Les industriels ont financé des campagnes de surveillance de leur rejets, investi dans la modernisation de leurs procédés et développé des alternatives. Résultat : les émissions de PFAS dans l’eau et dans les boues ont diminué de 80 à 90 %, alors même qu’aucune norme n’existe encore pour les boues au niveau national.
Les entreprises qui
utilisent encore des PFAS le font essentiellement pour des usages stratégiques
et strictement autorisés par la loi, comme les équipements de protection ou
certains textiles industriels et de défense. Elles poursuivent actuellement leurs
efforts en expérimentant des technologies de traitement des PFAS, ainsi que la
gestion séparée des bains concernés pour tendre vers le « zéro rejet ».
Ce sont aujourd’hui ces
mêmes entreprises, déjà économiquement fragilisées, qui se retrouvent les plus
exposées aux exigences croissantes de l’administration.
Pourtant : les
ennoblisseurs ont déjà prouvé qu’ils étaient capables de réduire très fortement
leurs émissions de PFAS. Ils sont prêts à aller encore plus loin, mais les
investissements nécessaires dépassent aujourd’hui largement leurs capacités
financières.
Ce secteur représente des milliers d’emplois, des savoir faire uniques et une
production stratégique pour la souveraineté industrielle du pays. Le fragiliser
davantage reviendrait à affaiblir la filière textile française dans son
ensemble au profit d’acteurs étrangers qui, eux, ne seraient soumis ni aux
mêmes règles, ni aux mêmes exigences environnementales et dont les dérives en
la matière seraient impossibles à contrôler.

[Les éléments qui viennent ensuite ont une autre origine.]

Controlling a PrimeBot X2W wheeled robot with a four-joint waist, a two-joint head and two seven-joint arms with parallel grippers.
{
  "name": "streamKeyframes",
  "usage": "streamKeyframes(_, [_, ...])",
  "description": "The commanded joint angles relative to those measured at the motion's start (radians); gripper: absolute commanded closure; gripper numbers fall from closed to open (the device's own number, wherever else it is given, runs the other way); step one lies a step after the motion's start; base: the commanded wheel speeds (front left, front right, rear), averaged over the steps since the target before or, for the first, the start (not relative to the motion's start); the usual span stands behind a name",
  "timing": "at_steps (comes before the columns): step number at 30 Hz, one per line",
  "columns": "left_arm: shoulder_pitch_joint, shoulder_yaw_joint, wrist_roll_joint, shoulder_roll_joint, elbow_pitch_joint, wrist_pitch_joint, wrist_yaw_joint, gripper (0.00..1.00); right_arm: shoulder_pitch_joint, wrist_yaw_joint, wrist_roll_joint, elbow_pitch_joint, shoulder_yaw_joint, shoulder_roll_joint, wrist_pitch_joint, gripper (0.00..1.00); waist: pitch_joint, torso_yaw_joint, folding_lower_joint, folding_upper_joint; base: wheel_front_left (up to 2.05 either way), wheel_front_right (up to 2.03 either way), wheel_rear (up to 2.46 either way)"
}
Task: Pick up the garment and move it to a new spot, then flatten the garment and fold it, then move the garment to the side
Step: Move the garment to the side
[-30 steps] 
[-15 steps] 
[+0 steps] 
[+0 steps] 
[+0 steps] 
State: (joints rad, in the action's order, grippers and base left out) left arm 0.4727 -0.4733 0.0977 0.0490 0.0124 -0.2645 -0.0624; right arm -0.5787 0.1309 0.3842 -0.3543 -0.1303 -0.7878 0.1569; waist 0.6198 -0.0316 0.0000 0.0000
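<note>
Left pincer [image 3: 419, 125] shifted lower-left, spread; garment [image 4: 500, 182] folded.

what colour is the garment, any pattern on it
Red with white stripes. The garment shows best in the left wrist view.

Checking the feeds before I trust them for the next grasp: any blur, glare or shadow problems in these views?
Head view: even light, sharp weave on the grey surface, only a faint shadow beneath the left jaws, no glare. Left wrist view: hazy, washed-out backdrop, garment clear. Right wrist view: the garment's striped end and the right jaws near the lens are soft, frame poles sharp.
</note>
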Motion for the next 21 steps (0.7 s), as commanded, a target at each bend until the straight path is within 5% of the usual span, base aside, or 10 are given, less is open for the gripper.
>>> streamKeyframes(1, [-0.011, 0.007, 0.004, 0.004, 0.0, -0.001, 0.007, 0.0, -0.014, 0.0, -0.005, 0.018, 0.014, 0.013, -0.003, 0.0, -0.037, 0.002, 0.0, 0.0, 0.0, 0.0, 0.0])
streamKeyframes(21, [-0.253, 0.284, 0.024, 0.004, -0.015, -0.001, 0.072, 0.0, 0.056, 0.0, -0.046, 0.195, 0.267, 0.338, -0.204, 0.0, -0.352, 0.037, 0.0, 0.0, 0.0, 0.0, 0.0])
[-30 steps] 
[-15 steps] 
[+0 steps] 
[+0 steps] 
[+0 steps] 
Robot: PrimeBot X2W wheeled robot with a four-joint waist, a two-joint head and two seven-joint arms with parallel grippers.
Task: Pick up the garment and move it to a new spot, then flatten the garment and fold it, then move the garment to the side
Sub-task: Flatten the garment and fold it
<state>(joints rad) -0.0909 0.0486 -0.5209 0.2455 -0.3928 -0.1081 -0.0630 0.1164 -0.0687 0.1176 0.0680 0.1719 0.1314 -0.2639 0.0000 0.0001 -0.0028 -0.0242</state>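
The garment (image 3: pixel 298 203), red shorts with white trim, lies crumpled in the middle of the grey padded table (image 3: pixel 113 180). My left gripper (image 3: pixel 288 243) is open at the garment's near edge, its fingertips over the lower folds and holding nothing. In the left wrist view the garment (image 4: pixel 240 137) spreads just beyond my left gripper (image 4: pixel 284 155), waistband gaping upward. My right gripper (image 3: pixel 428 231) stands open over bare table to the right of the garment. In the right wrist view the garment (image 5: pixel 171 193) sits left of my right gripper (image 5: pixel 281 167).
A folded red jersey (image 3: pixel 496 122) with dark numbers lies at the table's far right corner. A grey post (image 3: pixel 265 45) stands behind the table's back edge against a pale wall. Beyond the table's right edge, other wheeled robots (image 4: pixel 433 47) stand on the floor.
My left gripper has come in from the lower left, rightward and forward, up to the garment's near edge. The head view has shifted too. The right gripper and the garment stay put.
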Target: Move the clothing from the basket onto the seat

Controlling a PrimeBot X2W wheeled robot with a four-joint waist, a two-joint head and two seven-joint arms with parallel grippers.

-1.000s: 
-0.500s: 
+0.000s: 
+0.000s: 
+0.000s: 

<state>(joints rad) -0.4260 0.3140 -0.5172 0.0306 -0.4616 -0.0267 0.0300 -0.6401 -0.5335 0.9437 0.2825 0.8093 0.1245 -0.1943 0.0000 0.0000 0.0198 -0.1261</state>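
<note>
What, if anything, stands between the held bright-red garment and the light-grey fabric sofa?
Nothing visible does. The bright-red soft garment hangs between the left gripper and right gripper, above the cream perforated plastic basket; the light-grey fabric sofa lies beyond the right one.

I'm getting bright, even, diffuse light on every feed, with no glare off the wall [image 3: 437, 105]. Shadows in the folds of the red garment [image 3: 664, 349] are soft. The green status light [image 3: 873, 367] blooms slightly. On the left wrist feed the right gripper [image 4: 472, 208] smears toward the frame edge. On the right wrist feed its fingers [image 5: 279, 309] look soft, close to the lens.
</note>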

Soutenir les entreprises françaises, plutôt que les sanctionner, est la condition indispensable pour poursuivre la baisse des PFAS et atteindre les objectifs ambitieux fixés par les pouvoirs publics. Un accompagnement adapté permettrait aux ennoblisseurs, déjà engagés dans une démarche d’amélioration continue, de franchir une nouvelle étape dans la réduction des rejets, tout en préservant l’emploi et en évitant que la production textile stratégique ne soit délocalisée.